EXERCISE → A word-for-word copy of the following listing is needed. Leave out its images.

────────

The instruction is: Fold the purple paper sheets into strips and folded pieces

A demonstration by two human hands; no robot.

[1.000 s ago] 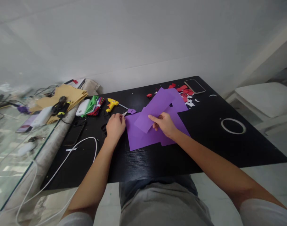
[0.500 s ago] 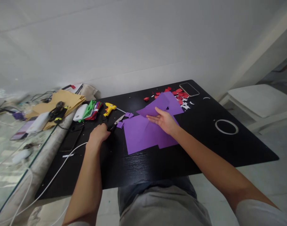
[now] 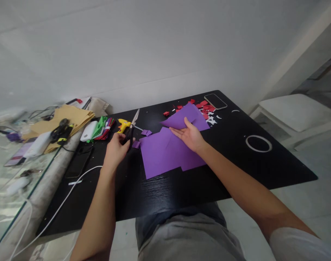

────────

ANSWER TO THIS PROBLEM →
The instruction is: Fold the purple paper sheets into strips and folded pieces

A demonstration by two human hands; no robot.

[1.000 s ago] 
[0.500 s ago] 
[now] 

Nothing else is left to add to this answer.